Taehyung-sunbae mi afferrò delicatamente la guancia e la sollevò, dicendo: "Sorridi". Avrei voluto dirgli: "Ehi, lascia perdere", ma in realtà lui rispose: "Ugh, sì, sentilo", con una pronuncia biascicata, forse perché gli avevano afferrato la guancia. Rise di gusto, come se si stesse divertendo. Mi schiarii la voce goffamente e lo esortai a sbrigarsi ed entrare, ma era troppo impegnato a ridere per sentire, così gli afferrai l'orlo della manica e lo trascinai all'ingresso. Entrando, vidi una grande statua, la scritta "BENVENUTO" e gente che si affrettava. C'era molta gente, nonostante fosse un giorno feriale.

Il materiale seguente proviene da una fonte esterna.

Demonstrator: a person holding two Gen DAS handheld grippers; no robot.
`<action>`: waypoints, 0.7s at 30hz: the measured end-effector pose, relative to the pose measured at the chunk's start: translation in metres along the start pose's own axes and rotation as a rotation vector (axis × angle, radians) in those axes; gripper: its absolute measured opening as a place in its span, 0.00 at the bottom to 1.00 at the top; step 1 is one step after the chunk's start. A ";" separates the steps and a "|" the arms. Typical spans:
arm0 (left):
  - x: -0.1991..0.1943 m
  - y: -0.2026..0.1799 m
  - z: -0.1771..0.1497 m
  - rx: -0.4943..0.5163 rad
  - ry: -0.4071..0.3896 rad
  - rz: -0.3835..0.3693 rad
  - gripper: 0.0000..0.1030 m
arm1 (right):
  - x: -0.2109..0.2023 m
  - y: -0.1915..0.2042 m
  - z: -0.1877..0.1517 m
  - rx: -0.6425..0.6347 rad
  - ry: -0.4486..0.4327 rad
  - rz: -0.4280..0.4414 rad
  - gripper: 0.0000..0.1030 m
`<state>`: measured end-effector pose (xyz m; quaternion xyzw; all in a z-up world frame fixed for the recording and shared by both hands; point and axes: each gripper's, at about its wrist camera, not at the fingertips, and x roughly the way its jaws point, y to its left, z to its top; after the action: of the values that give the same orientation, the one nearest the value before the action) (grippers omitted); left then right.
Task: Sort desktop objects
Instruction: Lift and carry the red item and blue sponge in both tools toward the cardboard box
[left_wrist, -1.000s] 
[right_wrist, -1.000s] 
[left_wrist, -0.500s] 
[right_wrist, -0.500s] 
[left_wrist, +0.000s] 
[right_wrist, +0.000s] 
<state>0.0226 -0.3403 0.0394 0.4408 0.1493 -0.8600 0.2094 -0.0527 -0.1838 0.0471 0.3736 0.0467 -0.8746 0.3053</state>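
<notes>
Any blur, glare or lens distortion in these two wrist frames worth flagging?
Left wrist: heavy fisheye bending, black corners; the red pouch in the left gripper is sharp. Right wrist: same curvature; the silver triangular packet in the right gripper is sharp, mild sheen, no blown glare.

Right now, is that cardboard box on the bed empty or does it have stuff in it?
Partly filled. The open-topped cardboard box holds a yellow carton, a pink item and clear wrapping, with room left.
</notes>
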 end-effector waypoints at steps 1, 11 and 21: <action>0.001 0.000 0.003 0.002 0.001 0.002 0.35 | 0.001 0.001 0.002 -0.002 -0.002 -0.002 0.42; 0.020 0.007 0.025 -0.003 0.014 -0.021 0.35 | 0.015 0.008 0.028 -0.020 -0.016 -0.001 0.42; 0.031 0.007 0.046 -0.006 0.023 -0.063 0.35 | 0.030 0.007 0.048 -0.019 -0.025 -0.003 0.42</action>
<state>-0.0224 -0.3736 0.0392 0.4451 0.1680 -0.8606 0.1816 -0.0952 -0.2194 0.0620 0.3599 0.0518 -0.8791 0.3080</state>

"Ji-eun, vuoi noleggiare un'uniforme scolastica?" Tae-hyung

"Okay. È solo uno spreco di soldi."

"Ma sono venuto fin qui..." Taehyung

"No" Ji-eun





Alle mie parole, la bocca del mio anziano diventò rossa e mostrò il suo disappunto. Mi chiesi se fossi venuto con il mio anziano o con un bambino spericolato delle elementari... Prevedevo che la situazione sarebbe continuata a lungo mentre giocavo, così entrai nel vero negozio di noleggio divise. Poi scoppiò a ridere e mi chiesi come la gente potesse lasciarsi convincere così facilmente. Dentro il negozio di noleggio divise, c'erano vari tipi di divise, e maglie e pantaloni di varie taglie. Era così entusiasta di noleggiarne una sola che ne stava provando diverse sul suo corpo, e poi arrivò di corsa portandone due.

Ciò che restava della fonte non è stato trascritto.